As palavras dele ecoaram na mente de Lara, cada sílaba carregada de um significado oculto, de uma história não contada. O que ele queria dizer com isso? Que joia era aquela? Que vida havia sido roubada? A apreensão em seu peito se intensificou, misturada a uma curiosidade insaciável. Ela sentiu que estava à beira de desvendar um segredo, um segredo que poderia mudar tudo.

"Eu… eu não entendo", ela murmurou, as palavras saindo em um fio de voz.

Daniel segurou as mãos dela, o toque firme e reconfortante. "Eu te contarei tudo, Lara. Mas preciso que você confie em mim. Que você acredite que, por mais confuso que tudo pareça, eu tenho as minhas razões."

Ele ergueu uma das mãos dela aos lábios, beijando os nós dos dedos com uma reverência que a fez corar. "Eu não sou um ladrão, Lara. Pelo menos, não no sentido que você pensa. Eu sou um homem que busca justiça. Uma justiça que o mundo parece ter esquecido."

A porta do quarto rangeu, quebrando o momento íntimo. Era Sofia, a governanta, com uma bandeja de prata carregada de café fresco e pães. Seus olhos, sempre atentos, percorreram o casal na cama com uma expressão indecifrável. Havia respeito, mas também um toque de preocupação.

"Bom dia, Sr. Daniel, Sra. Lara", ela disse, a voz neutra, mas os olhos fixos em Daniel. "O café está servido."
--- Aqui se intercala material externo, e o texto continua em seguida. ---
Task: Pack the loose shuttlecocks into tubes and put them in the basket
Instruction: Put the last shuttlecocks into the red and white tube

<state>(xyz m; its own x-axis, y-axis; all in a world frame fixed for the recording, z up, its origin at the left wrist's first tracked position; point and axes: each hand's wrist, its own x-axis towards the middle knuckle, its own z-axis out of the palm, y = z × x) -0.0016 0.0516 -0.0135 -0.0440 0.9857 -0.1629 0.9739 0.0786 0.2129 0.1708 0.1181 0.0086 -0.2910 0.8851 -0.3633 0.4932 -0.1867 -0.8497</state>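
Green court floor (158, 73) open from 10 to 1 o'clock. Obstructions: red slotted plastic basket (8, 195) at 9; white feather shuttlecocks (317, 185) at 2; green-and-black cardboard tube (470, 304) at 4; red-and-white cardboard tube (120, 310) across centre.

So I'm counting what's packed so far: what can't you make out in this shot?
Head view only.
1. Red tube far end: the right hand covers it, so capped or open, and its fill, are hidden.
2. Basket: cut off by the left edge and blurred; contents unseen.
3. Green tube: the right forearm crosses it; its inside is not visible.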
Daniel se afastou de Lara, a compostura retornando, embora a intensidade em seus olhos permanecesse. "Obrigado, Sofia."

Enquanto Sofia arrumava a bandeja na mesinha de centro, Daniel se virou para Lara, um sorriso de canto de boca. "Parece que o mundo decidiu nos interromper. Mas não se preocupe, meu amor. Eu não vou a lugar nenhum."

Lara sentiu um arrepio percorrer sua espinha. "Meu amor"? Ele a chamara de "meu amor". A ousadia, a intensidade com que a olhava, a forma como a tocava… tudo nela gritava perigo, mas seu coração… ah, seu coração batia descontroladamente por aquele homem misterioso. Ela estava se perdendo nele, em seus olhos, em suas palavras enigmáticas. A sombra de um passado que não morria estava ali, ao lado dela, e ela sabia que, de alguma forma, ela havia se tornado parte dele. A tempestade que ele mencionara não era apenas a da imprensa e da polícia, mas a tempestade que se formava em seu próprio coração, entre a razão e a paixão.

A porta do quarto se fechou, deixando Lara e Daniel sozinhos novamente. O silêncio que se instalou era denso, carregado de todas as palavras não ditas, de todas as perguntas que fervilhavam na mente de Lara. Ela olhou para Daniel, que a observava com uma expressão de expectativa, de esperança. Ele estava pronto para lhe contar a verdade, para desvendar os mistérios que a envolviam. E ela, por mais aterrorizada que estivesse, estava pronta para ouvir. A aventura proibida havia começado, e as consequências, ela sabia, seriam avassaladoras. O eco das mentiras sussurradas pelo passado ressoava em seus ouvidos, mas, pela primeira vez, ela sentiu que poderia haver uma verdade por trás de tudo aquilo, uma verdade que Daniel estava disposto a lhe revelar.